GPG: Under the hammer
Recommendation
Worth more dead than alive, Guinness Peat Group’s board made the laudable decision to sell most of its grab bag of quirky assets and return the proceeds to shareholders.
By the end of it all, shareholders will have 100% ownership of global threads and crafts leader Coats plc, which is fine by us. GPG isn’t a high quality company but we were able to buy it cheaply—see GPG: Profiting from a breakup of 18 Jul 12 (Long Term Buy – $0.36).
With the price up 25% since then, what should members that followed this asset play do now? Let’s first assess how the liquidation is going.
Key Points
- Listed assets have increased in value recently
- On-market buyback is proceeding
- GPG is no longer cheap, Hold
After a strategic review increased the likelihood of divestiture or sale of GPG’s largest equity investment, Tower Limited has risen about 25% in Australian dollar terms. The company’s second largest position—life insurance upstart ClearView—was sold into a takeover offer at an 8% premium to our ‘full market valuation’ and a 50% premium to our ‘discounted market valuation’. So far so good.
Ridley Corp, its third largest holding, is up about 10% since the time of the review in mid-July.

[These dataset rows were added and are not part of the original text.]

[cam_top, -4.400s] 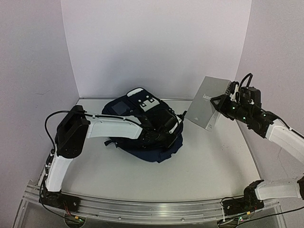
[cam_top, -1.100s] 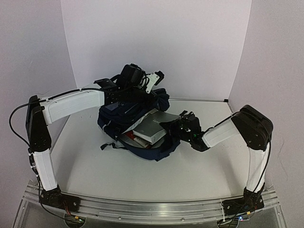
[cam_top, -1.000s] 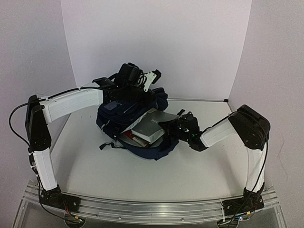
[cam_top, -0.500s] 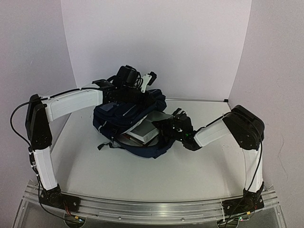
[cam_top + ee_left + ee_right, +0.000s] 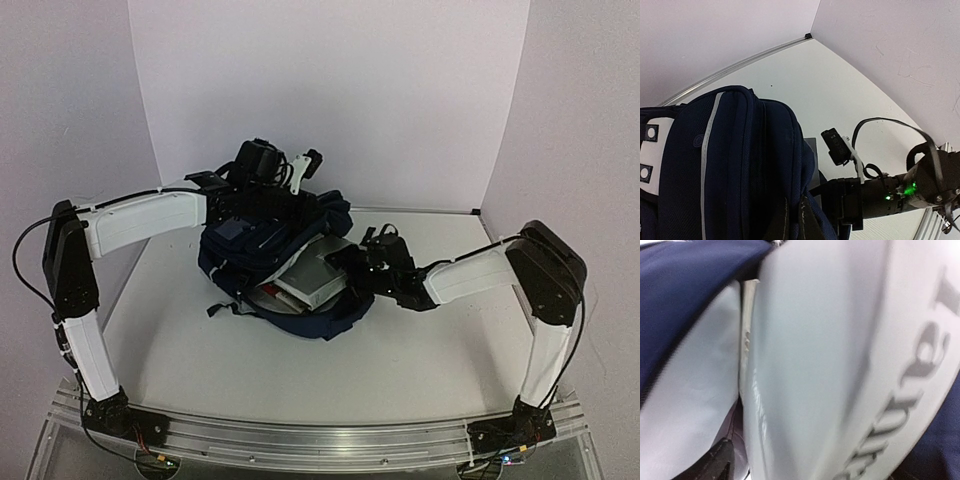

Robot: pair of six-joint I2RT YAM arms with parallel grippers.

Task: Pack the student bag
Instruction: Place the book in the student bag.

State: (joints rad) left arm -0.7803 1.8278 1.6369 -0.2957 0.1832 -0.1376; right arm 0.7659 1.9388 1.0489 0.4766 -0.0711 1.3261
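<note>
Navy student bag (image 5: 255,250) lies 10 o'clock of table (image 5: 450,340) centre, mouth facing 4. Left gripper (image 5: 794,220) clamped on top rim, mouth open. Grey book (image 5: 315,272) half inside; right gripper (image 5: 358,265) at its outer end, spread unclear. Remaining: seat book, close bag.

The grey book (image 5: 315,270) sat half hidden inside the student bag (image 5: 250,245), its lettering blurred and cut off in the right wrist view, and the jaws of the right gripper (image 5: 352,267) were too small to tell.
</note>
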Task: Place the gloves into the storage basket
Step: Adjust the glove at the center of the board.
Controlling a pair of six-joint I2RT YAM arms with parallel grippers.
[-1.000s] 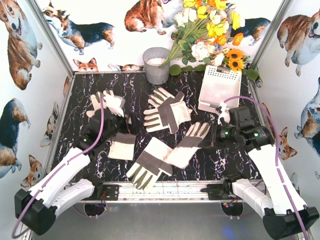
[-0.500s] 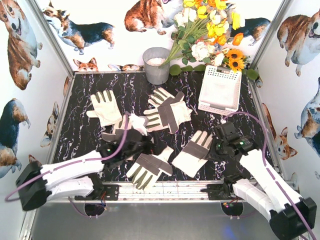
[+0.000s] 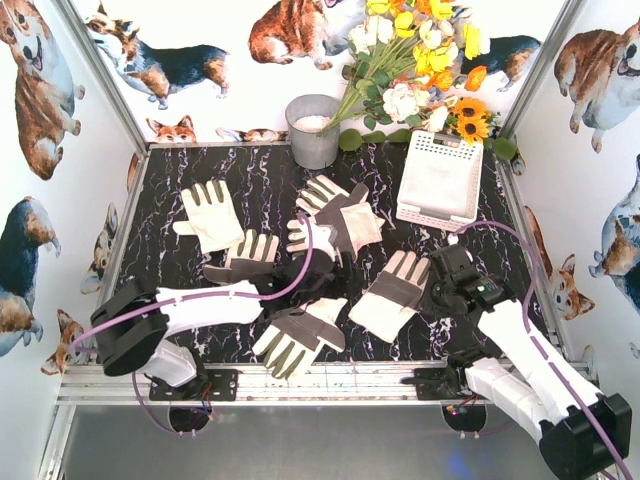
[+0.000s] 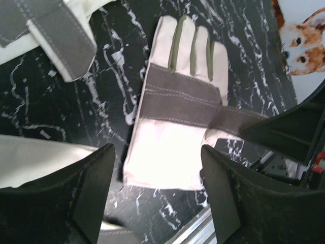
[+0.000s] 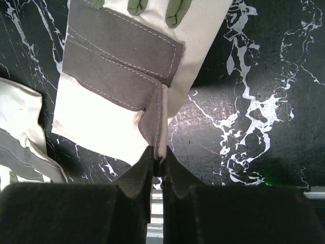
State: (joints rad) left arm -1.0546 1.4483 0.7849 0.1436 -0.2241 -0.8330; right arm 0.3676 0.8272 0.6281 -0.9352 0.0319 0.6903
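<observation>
Several cream-white gloves with grey patches lie on the black marble table (image 3: 170, 290). My right gripper (image 3: 432, 292) is shut on the thumb-side fold of one glove (image 3: 390, 293); in the right wrist view its jaws (image 5: 161, 157) pinch that fold of the glove (image 5: 117, 66). My left gripper (image 3: 322, 288) is open and empty, just left of this glove; the glove's cuff (image 4: 172, 152) lies between its fingers (image 4: 96, 188). Other gloves lie far left (image 3: 210, 213), left of centre (image 3: 250, 255), crossed at centre (image 3: 335, 225) and near the front (image 3: 298, 335). The white perforated storage basket (image 3: 440, 180) stands at the back right.
A grey metal bucket (image 3: 313, 130) stands at the back centre, with artificial flowers (image 3: 420, 70) beside it. Corgi-printed walls enclose the table. A metal rail (image 3: 320, 385) runs along the front edge. The right gripper's body (image 4: 289, 127) shows in the left wrist view.
My left arm left the far-left glove lying flat and swung right to the table's centre, open. My right gripper kept its hold and shifted its glove slightly.
</observation>
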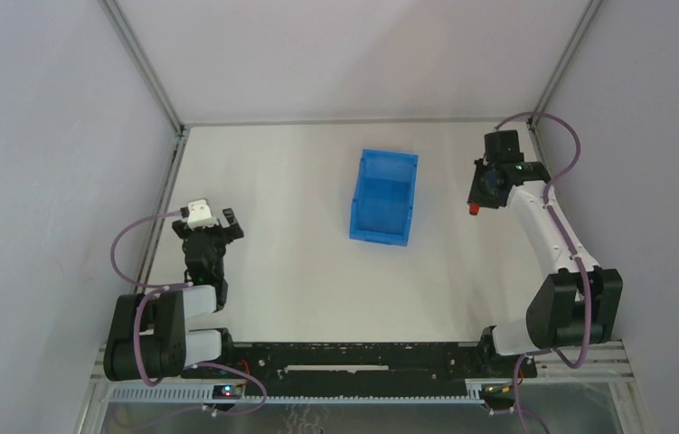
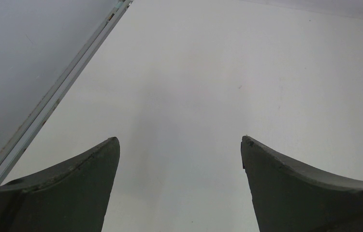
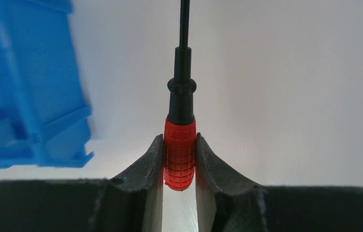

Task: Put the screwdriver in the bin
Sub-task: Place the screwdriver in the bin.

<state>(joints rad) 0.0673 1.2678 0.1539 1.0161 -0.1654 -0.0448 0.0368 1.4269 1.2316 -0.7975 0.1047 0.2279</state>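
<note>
My right gripper (image 3: 180, 140) is shut on the red handle of the screwdriver (image 3: 180, 154); its thin black shaft points away from me, up the right wrist view. From above, the right gripper (image 1: 485, 194) hangs to the right of the blue bin (image 1: 383, 197), with the red handle end (image 1: 475, 209) showing below it. The bin is open-topped and looks empty from above; its ribbed corner shows at the left of the right wrist view (image 3: 29, 87). My left gripper (image 1: 212, 228) is open and empty at the table's left side, far from the bin; in its wrist view (image 2: 180, 145) only bare table lies between the fingers.
Grey walls enclose the white table on the left, back and right. A metal rail (image 2: 58, 94) runs along the table's left edge close to the left gripper. The arm bases sit on a black rail (image 1: 344, 357) at the near edge.
</note>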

A medium size holding, PrimeAg, is itself in liquidation and likely to return more than our July valuation. Fellow corporate farmer Tandou might do likewise.

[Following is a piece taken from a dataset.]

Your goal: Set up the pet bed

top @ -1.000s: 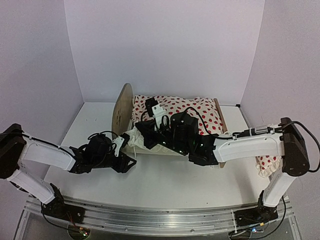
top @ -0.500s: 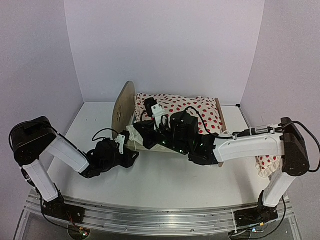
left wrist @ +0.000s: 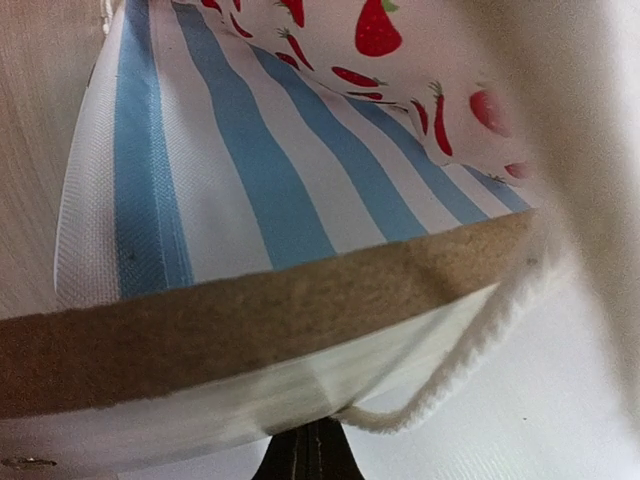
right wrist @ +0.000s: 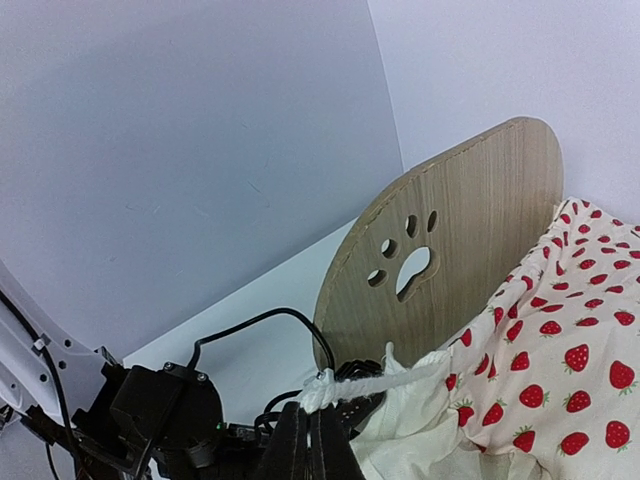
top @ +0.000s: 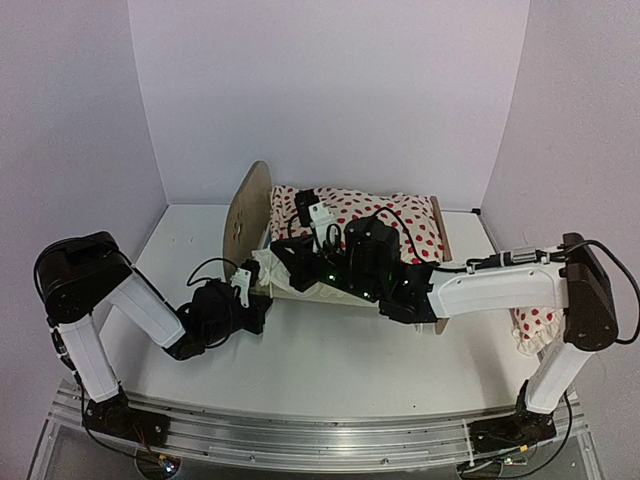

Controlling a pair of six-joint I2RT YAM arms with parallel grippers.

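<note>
Lying over the pet bed mid-table, the duvet is bunching by the headboard — right gripper is pinching its cord, left gripper is sitting closed at its edge; pillow is waiting aside.

We see the pet bed standing on its base at the far middle of the white table, set lengthwise left to right. Its frame is light wood. The tall rounded headboard stands upright at the left end, pierced by a paw-print cutout. The low footboard closes the right end. From the left wrist view, the blue-and-white striped mattress lies flat inside the frame, behind the raw edge of a side rail. From above, most of the mattress is hidden.
</note>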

None of this should be a complete surprise. The potential sale of a strategic block in a company where GPG is one of the largest shareholders will attract suitors. That in itself will provoke a defensive realisation of value processes to fend them off.
So the prospect of a better result than those pencilled into our initial review, especially in regards to the ‘discounted’ valuations for each investment, is high.

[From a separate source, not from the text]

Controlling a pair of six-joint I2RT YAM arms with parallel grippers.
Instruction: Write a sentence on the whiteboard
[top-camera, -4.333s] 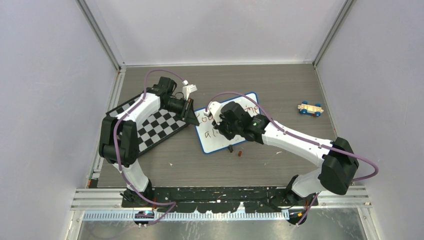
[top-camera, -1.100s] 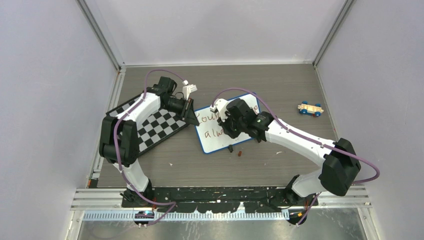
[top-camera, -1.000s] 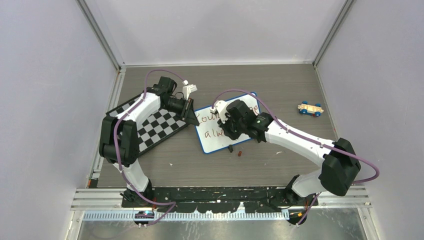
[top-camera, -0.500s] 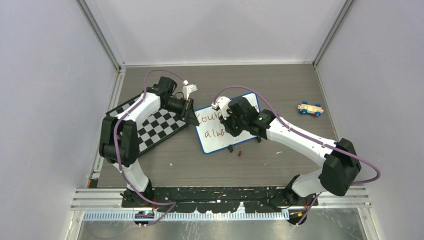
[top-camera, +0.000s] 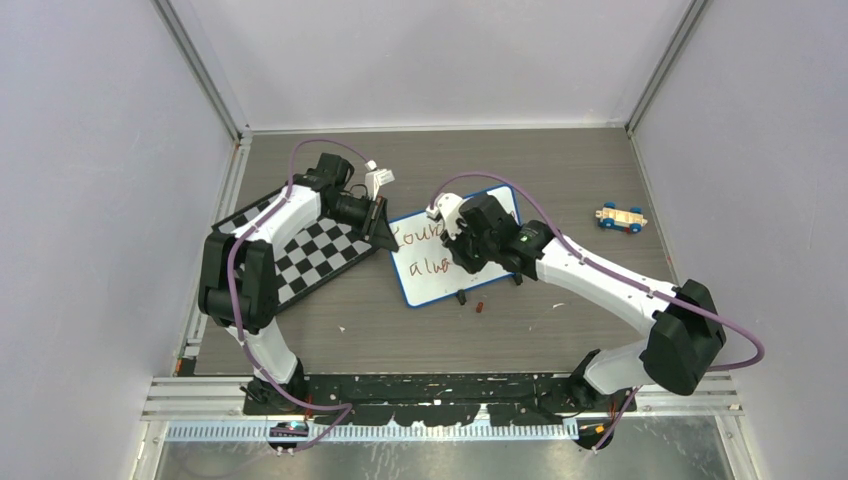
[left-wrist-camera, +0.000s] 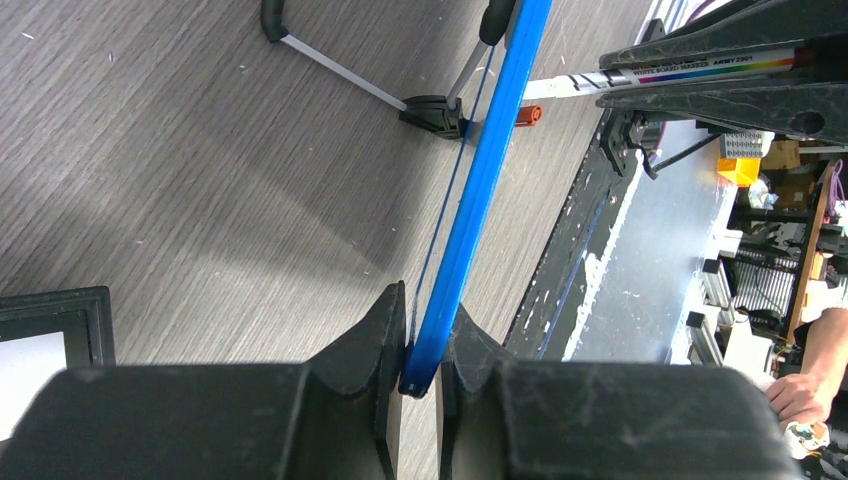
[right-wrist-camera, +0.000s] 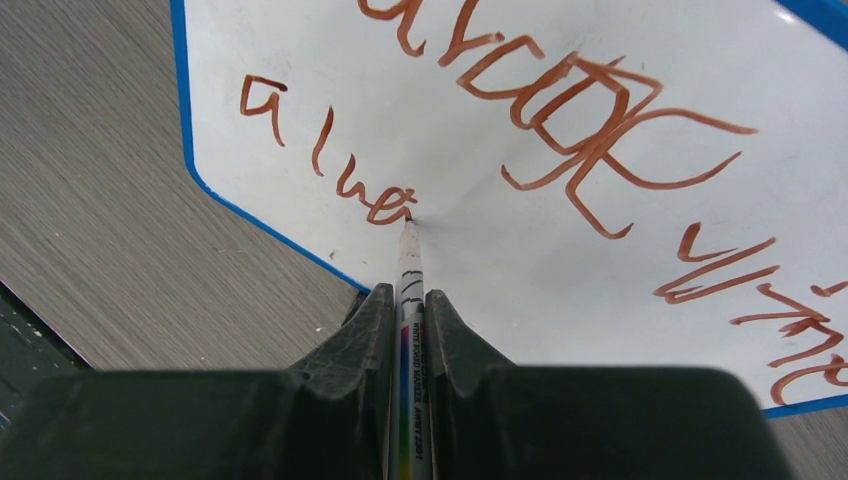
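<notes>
Your whiteboard (top-camera: 432, 287) sits mid-table, just right of the chessboard (top-camera: 320, 255); the sentence (right-wrist-camera: 590, 115) runs in two brownish-red lines; the marker (right-wrist-camera: 408, 255) tip touches the lower line, pinched in your right gripper (right-wrist-camera: 408, 302); your left gripper (left-wrist-camera: 425, 345) clamps the board's blue edge.

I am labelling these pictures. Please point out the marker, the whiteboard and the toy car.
marker (right-wrist-camera: 409, 265), right wrist view, white barrel near the tip.
whiteboard (top-camera: 433, 287), top external view, bare area below the writing.
toy car (top-camera: 621, 217), top external view, its body.
</notes>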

GPG will also soon buy back the remaining NZ$350m (£178m) of capital notes, clearing its outstanding debts and paving the way for capital to be returned to shareholders under various guises.
Share buyback
First comes a buyback. The company has increased its current buyback program from £10m to £70m (approximately 15% of its equity base), making the very first repurchases in recent days, although only about $0.5m worth so far. Down the track, one or several cash capital returns are a possibility.
Preparing for life after the partial liquidation, the company has begun to wind down staff numbers and overhead expenses and will soon change its name from GPG to Coats. Everything so far is going according to plan, with more good news on the stock portfolio liquidation front a distinct possibility.
So why has founder Ron Brierley sold more than $2m worth of shares at around the current price, taking his stake from 3.2% to 2.9%? Perhaps with his influence waning he’s decided to reduce his exposure. A more likely explanation is that, like us, he feels GPG stock is no longer a compelling bargain. We recently downgraded to HOLD (see GPG: Interim result 2012 from 30 Aug 12 (Hold – $0.40)), and will be maintaining a close eye on the liquidation process.
Note: The model Growth portfolio owns Guinness Peat Group shares.